Affiliations: [a] Department of Pharmacology, Yong Loo Lin School of Medicine, National University of Singapore, Kent Ridge, Singapore
| [b] Wolfson Centre for Age-Related Diseases, King’s College London, London, UK
| [c] Department Neurobiology, Care Sciences and Society, Center for Alzheimer Research, Division of Clinical Geriatrics, Karolinska Institutet, Stockholm, Sweden
| [d] Institute for Neuroscience, Newcastle University, Campus for Ageing and Vitality, Newcastle upon Tyne, UK
| [e] Memory, Aging and Cognition Centre, National University Health System, Kent Ridge, Singapore
Correspondence to: Mitchell K. P. Lai, PhD, Department of Pharmacology, Yong Loo Lin School of Medicine, National University of Singapore, Unit 09-01, Centre for Translational Medicine, 14 Medical Drive, 117599, Singapore. Tel.: +65 6601 2678; Fax: +65 6873 7690; E-mail: firstname.lastname@example.org.

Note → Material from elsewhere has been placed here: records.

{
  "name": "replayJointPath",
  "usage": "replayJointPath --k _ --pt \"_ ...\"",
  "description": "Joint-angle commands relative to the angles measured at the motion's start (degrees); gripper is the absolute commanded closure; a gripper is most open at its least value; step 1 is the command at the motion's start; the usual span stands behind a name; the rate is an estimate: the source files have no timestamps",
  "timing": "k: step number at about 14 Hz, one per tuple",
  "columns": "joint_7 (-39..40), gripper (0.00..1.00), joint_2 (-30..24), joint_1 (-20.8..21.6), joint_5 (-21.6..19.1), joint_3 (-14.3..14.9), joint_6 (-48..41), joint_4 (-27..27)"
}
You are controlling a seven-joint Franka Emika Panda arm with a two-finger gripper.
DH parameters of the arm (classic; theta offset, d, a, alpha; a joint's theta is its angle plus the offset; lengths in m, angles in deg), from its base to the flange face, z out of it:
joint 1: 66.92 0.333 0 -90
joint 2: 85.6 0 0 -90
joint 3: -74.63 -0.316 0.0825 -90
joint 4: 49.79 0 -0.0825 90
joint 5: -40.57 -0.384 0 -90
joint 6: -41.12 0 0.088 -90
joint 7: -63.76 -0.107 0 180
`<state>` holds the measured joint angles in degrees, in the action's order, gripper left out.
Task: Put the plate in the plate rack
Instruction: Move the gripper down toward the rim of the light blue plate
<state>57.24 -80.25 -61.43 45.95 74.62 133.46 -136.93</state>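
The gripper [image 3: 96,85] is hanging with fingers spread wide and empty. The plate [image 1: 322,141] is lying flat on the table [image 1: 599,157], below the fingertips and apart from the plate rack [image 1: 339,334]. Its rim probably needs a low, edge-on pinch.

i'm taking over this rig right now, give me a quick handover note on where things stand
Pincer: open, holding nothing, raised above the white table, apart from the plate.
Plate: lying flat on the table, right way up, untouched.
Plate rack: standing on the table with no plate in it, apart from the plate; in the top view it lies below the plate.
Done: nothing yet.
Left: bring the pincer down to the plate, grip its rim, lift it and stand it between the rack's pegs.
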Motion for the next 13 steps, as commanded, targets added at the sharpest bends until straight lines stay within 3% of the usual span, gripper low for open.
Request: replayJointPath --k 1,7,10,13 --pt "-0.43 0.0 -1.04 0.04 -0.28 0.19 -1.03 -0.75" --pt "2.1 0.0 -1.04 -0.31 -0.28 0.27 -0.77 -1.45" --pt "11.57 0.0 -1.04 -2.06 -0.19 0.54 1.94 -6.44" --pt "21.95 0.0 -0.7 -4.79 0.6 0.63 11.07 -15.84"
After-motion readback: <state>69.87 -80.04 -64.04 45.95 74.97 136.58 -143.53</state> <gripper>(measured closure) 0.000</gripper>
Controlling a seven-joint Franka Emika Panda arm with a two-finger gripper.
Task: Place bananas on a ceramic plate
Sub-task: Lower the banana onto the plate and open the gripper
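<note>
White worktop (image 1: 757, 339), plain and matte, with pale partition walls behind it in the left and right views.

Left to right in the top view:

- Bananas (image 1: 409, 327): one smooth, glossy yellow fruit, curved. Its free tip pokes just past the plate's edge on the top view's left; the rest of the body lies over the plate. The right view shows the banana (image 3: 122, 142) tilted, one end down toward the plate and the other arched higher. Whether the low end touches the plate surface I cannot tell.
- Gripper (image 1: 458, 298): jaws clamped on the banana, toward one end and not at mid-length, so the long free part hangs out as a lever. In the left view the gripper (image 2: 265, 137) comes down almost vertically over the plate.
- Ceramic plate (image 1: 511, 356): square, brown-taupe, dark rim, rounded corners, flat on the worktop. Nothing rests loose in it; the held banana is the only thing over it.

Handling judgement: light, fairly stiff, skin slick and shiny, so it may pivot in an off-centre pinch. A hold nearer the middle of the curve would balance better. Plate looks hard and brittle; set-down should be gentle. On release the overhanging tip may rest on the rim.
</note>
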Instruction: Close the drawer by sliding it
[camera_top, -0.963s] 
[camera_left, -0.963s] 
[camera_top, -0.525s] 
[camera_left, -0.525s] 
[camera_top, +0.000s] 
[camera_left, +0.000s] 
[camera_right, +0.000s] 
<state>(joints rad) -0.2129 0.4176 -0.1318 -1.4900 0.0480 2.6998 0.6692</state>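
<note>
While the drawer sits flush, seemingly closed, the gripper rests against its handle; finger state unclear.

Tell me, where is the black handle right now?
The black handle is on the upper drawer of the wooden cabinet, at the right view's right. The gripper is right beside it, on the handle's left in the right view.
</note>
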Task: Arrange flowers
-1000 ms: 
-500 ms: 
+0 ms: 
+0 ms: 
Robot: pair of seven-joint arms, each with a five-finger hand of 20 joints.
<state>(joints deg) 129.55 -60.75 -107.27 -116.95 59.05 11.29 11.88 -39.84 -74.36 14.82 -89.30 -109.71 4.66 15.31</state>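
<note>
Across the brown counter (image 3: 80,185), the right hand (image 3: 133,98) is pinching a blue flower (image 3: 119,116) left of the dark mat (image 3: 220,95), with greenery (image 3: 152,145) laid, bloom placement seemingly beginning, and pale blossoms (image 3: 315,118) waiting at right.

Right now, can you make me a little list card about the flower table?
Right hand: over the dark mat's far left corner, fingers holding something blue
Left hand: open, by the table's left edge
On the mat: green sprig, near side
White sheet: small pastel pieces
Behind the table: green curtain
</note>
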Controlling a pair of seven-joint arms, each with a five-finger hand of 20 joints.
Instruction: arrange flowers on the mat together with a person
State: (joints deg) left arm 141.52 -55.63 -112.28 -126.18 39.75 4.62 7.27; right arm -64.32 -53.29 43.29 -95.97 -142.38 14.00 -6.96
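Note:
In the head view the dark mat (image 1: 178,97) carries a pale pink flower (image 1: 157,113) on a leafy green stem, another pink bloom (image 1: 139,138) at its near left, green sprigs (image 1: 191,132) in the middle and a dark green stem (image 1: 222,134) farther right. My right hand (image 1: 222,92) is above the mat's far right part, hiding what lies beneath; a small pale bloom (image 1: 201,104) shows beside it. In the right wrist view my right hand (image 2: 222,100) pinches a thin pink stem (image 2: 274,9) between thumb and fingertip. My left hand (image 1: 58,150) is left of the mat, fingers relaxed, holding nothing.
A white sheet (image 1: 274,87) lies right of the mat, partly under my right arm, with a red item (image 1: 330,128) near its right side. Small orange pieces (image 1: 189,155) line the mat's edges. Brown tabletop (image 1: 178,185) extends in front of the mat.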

Abstract: Background: Postsynaptic cholinergic deficits, including reduced cortical muscarinic M1 receptor coupling to G-proteins, are neurochemical findings postulated to underlie the limited efficacy of presynaptically-targeted cholinergic replacement therapies in Alzheimer’s disease (AD). While the loss of M1-G-protein coupling has been associated with β-amyloid (Aβ) burden in AD, the status of M1 coupling to G-proteins in Parkinson’s disease-related or mixed dementias is unclear. Objective: To test the hypothesis that M1 receptor uncoupling is correlated with Aβ burden, we aimed to study muscarinic M1 neurochemical parameters in neurodegenerative dementias characterized by low and high Aβ loads. Methods: M1 receptors, M1 coupling to G-proteins as well as Aβ were measured in postmortem frontal cortex of a cohort of longitudinally assessed patients with Parkinson’s Disease Dementia (PDD, low Aβ load) and AD with significant subcortical cerebrovascular disease (AD + CVD, high Aβ load). Results: We found unchanged levels of M1 receptors in both dementia groups, while M1 coupling was reduced only in AD + CVD (p < 0.01). Furthermore, Aβ concentration was significantly increased only in AD + CVD, and correlated negatively with M1-G-protein coupling in the dementia groups. Conclusions: Our study suggests that loss of M1 coupling to G-proteins may be a neurochemical feature of neurodegenerative dementias with high cortical Aβ burden, and that cholinergic replacement therapies may be more efficacious for PDD due to low Aβ burden.